The bombing of an Israeli embassy car in Delhi threatens India's diplomatic maneuvers between Israel and Iran, and has put India's discreetly nurtured ties with Israel since 1992 through a severe test. Those who are attracted to Israel’s depiction of Iran as a terrorist threat to world peace would do well to read historian Mark Perry’s account, revealing that Israel is recruiting, and collaborating with, terrorist groups in a secret war with Iran. That low-level conflict is spreading. Israel’s latest reaction should be seen in the light of Perry’s revelations.
The Israeli government’s hasty and aggressive posture following the Delhi bombing has caused offense in the Indian capital. Officials in Delhi have made plain that India will not be recruited into the anti-Iran alliance under Israeli–U.S. pressure. India will not allow “Washington, the Jewish lobby and much of Europe to push the country into a corner” over Iran. How India conducts its ties with that country dating back to ancient times is its business. Furthermore, police investigations into the bombing cannot be rushed to suit external interests. The law of the land must take its course.
What particularly irked Indian officials was that immediately after the Delhi bomb (another device was defused by Georgian police in Tbilisi on the same day), Prime Minister Benjamin Netanyahu of Israel sought to upstage India’s police investigations into the incident. Netanyahu described the Iranian government as the world’s “largest terror exporter” and Hezbollah in Lebanon as Iran’s “protégé.” Foreign Minister Avigdor Lieberman went further saying, “We know exactly who is responsible for the attack and who planned it, and we’re not going to take it lying down.”
As if that was not enough. Israel’s Energy and Water Resources Minister Uzi Landau intervened with his own comment, calling “India’s support for the Palestinians at the UN a mistake,” and that he intended to “persuade” the Indians to change their stand. And Israel reportedly asked India to help sponsor a resolution against Iran in the UN Security Council, of which India is an elected member at present.
A full-scale Israeli offensive to force a complete overhaul of Indian foreign policy was under way. In the unlikely scenario of it happening, such an event would be a geopolitical earthquake. India’s reliance on oil producers who are firmly in the U.S. camp would be dangerously high. There would be other consequences in the short run. An audacious attack by Israel on Iran, with or without U.S. support, could be nearer, and so would the prospects of a wider Middle East conflict. For these reasons, India now stands between the present and the worst case scenario.

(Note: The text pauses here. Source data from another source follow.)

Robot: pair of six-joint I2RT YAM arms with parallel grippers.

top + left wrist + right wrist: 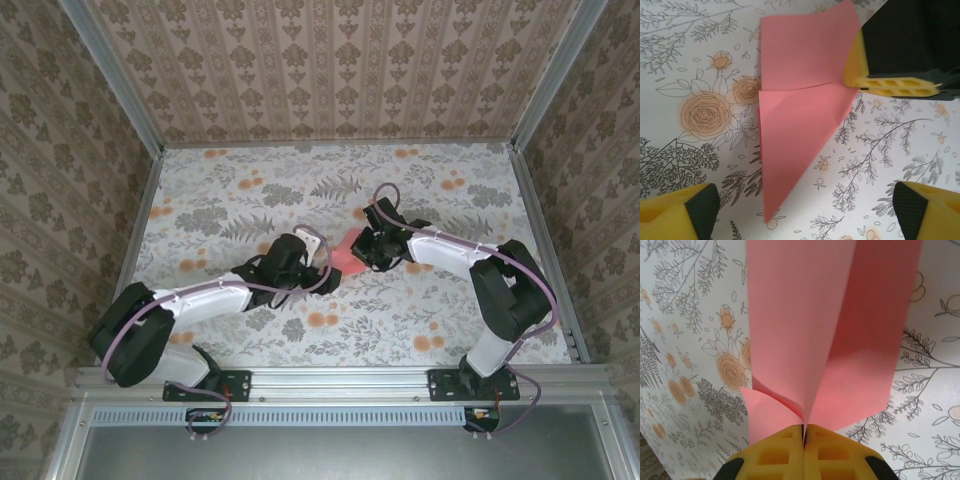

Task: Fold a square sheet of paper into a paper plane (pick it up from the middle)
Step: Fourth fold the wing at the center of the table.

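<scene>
Patterned walls are closing in the table on 3 sides. The table is wearing a floral cloth w/ grey leaves & orange blooms. The left arm is stretching from its near-left base toward the ctr. The right arm is bending in from the near-right base, also toward the ctr, so both are meeting approx mid-table.

The left gripper is sitting just near-left of the folded pink paper, its jaws standing wide apart & holding nothing. In its own wrist view its two yellow fingers are showing at the bottom corners, well apart, w/ the paper's pointed tip lying btwn them on the cloth & touching neither.

The right gripper is sitting at the paper's right side, jaws pressed together & pinching the paper's edge. In the right wrist view the yellow pads are meeting w/ no gap, & the paper is splitting upward from the pinch into 2 flaps, a small curled corner sticking out to the left.

The folded pink paper is lying mid-table btwn the 2 grippers. In the left wrist view it is showing one long pointed end, a broad end opposite & a crease running across it to where the right gripper is clamping. Can't tell whether the clamped edge is lifting off the cloth.
</scene>
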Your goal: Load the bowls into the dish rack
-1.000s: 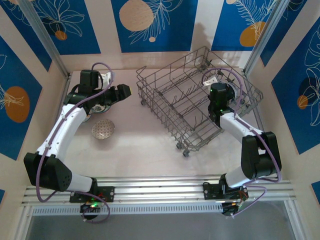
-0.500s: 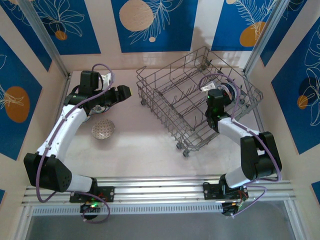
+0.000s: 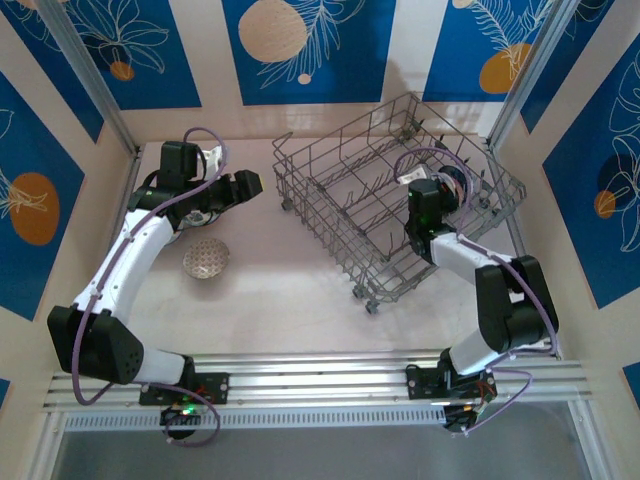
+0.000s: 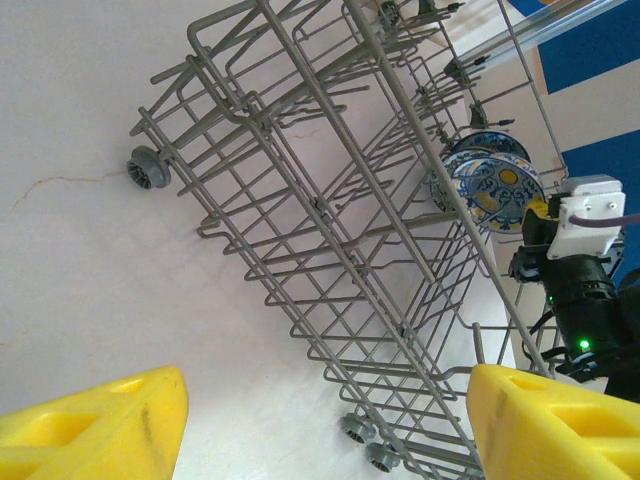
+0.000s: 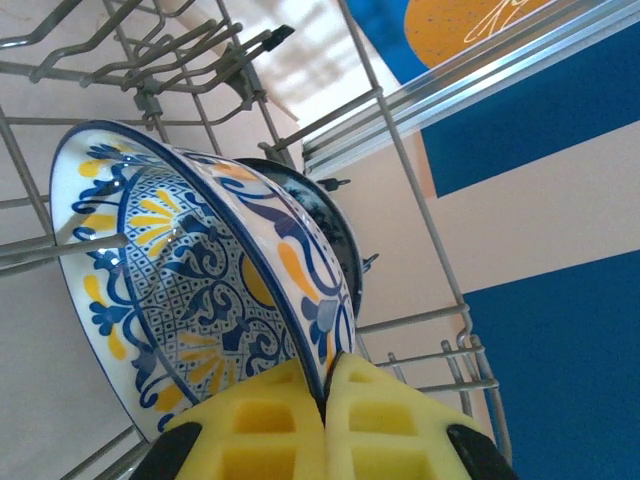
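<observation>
Pinching the rim of a blue-and-yellow bowl (image 5: 190,290) with the clenched right tool (image 5: 325,400), standing it on edge among the tines at the dish rack's (image 3: 350,200) right side. Hovering the left tool (image 3: 250,186), fingers spread wide, over the table (image 3: 280,280) beside the rack.

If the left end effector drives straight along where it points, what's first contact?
Likely the dish rack: its wire wall lies dead ahead of the open left end effector; depth unclear.
</observation>
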`<state>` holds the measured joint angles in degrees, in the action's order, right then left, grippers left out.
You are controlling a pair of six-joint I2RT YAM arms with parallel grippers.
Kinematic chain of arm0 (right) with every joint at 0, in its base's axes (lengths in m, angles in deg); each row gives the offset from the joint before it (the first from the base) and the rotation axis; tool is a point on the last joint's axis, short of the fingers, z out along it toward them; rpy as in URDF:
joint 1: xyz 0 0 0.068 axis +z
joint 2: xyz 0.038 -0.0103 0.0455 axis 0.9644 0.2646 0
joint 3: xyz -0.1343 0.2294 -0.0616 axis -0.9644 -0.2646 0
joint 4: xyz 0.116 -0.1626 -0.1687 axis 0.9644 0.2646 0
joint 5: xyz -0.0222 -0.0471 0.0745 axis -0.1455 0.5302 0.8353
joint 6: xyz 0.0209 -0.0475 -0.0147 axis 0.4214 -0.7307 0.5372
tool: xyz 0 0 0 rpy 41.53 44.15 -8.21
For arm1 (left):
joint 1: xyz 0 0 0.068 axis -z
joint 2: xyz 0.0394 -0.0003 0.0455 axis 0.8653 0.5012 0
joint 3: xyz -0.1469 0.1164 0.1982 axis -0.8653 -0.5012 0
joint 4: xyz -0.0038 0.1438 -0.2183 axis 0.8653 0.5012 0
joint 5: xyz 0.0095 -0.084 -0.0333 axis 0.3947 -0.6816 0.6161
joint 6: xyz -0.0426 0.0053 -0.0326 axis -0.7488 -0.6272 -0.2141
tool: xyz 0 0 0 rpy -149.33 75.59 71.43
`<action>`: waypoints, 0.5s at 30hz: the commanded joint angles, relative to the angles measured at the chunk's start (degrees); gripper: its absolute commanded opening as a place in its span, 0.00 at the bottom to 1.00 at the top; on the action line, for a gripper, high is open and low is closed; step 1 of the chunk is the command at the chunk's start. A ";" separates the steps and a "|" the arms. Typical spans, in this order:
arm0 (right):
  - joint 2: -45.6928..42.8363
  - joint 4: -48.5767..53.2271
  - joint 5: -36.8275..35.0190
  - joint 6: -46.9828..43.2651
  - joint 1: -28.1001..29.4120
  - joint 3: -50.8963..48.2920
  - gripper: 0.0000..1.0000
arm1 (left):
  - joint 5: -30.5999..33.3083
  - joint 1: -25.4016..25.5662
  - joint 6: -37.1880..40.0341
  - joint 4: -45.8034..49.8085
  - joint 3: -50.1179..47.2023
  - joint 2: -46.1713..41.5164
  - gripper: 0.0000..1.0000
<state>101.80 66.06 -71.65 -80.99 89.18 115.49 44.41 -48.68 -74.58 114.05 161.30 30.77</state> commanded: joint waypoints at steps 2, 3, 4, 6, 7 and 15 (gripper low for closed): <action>1.48 1.19 -0.33 1.75 1.38 2.00 0.06 | -1.31 -0.48 -0.49 -0.83 -0.57 -1.10 0.74; 1.72 1.46 -0.77 1.79 1.34 2.44 0.07 | -1.29 -0.44 -0.48 -0.78 -0.57 -1.07 0.74; 2.06 1.43 -1.22 1.78 1.28 2.64 0.09 | -1.29 -0.48 -0.48 -0.82 -0.49 -0.97 0.74; 2.77 1.42 -1.79 1.99 0.89 3.30 0.11 | -1.45 -0.52 -0.57 -0.76 -0.42 -0.82 0.74; 3.22 1.95 -1.97 2.28 0.69 3.74 0.13 | -1.38 -0.49 -0.66 -0.83 -0.40 -0.86 0.74; 6.74 3.14 -2.12 2.85 -0.36 6.95 0.17 | -0.35 -0.44 -0.94 0.09 -0.58 -1.02 0.74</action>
<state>107.75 70.85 -72.35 -79.66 89.18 119.42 44.25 -48.68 -75.02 114.07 161.26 30.77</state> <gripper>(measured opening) 0.168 0.740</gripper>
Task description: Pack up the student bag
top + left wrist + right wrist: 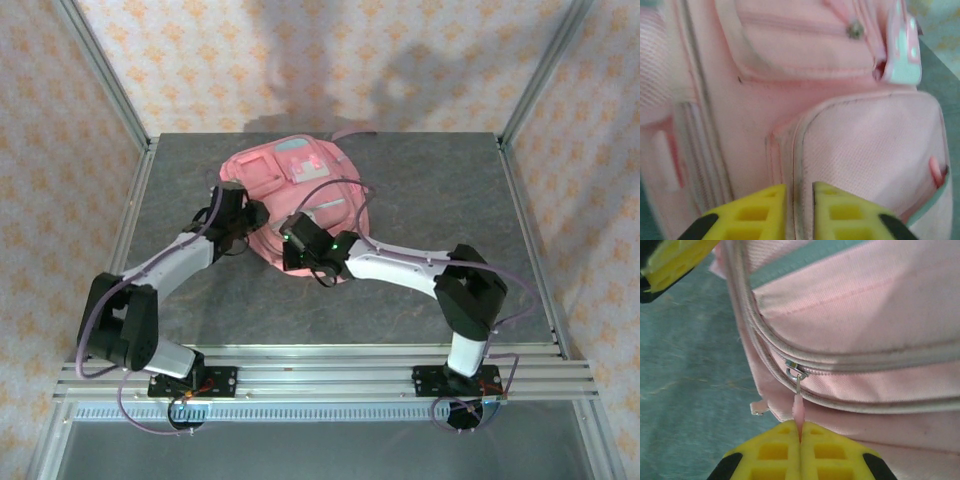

Police investigations were only beginning in Delhi when Israeli ministers spoke with such shocking certainly––the worst kind of megaphone diplomacy. For those sitting in the Indian capital, certain inferences were difficult to avoid. India had recently announced that it would abide by the UN sanctions against Iran, but would not obey additional sanctions imposed by the United States and the European Union. India would continue to buy oil from Iran, and an Indian trade delegation would visit Tehran in coming weeks.
Delhi was by no means alone in asserting an independent stance. Other countries, too, have been resisting what they consider to be strong-arm tactics by the anti-Iran bloc of nations to force reluctant governments to toe the line. The United States, the European Union and Israel are far from happy about this.
That the affair threatened India’s massive trade with Iran, and could derail India’s capacity to formulate its foreign policy, was not lost in Delhi. A number of Indian politicians and senior officials made the government’s position clear. Commerce Minister Anand Sharma said that terrorism and trade were “separate issues,” and that business with Iran would continue. A former diplomat of India and now a leading commentator, M. K. Bhadrakumar, described the Israeli offensive as a “smear campaign” that “Tehran’s agents had been going about placing bombs in New Delhi, Tbilisi and Bangkok.”
Meanwhile, police investigations, and a visit by an Israeli Mossad team to Delhi, were continuing. Indian officials insisted that there was no “conclusive evidence” to link the attack to any particular group or country. And a senior police officer was categorical in saying that there was no link between the Delhi bomb and explosions that occurred in Bangkok the day after.
The Indians are normally too polite to engage in crude public diplomacy. But when ministers of a country of under 8 million, albeit advanced and heavily militarized, try to dictate policy to a nation of 1.2 billion people, it is perhaps too much for the Indian sensitivities.
I am on record as saying that, in the challenging 1990s decade when the Soviet Union collapsed, India was hasty and ill-advised to build a “flyover” to Israel, and from Israel straight on to the United States. Over the years, Israel’s multi-billion dollar sales of weapons based on American and Russian technologies, and intelligence sharing, have given India easy access to arms bazaar. But there is a cost. India can be vulnerable to pressure, and has ignored its interests in the Muslim world. Simply put, successive Indian governments put too many eggs in the (Israeli–U.S.) basket.
Now that India asserts its strategic interests independent of the United States and Israel, with the other members of the group called BRICS (Brazil, Russia, India, China, South Africa), it faces a trial of strength. The outcome will depend on whether Delhi can establish its capacity to turn away from what look like instant gains, and promises for future, to secure its long-term interests that are essential for India’s place on the world stage.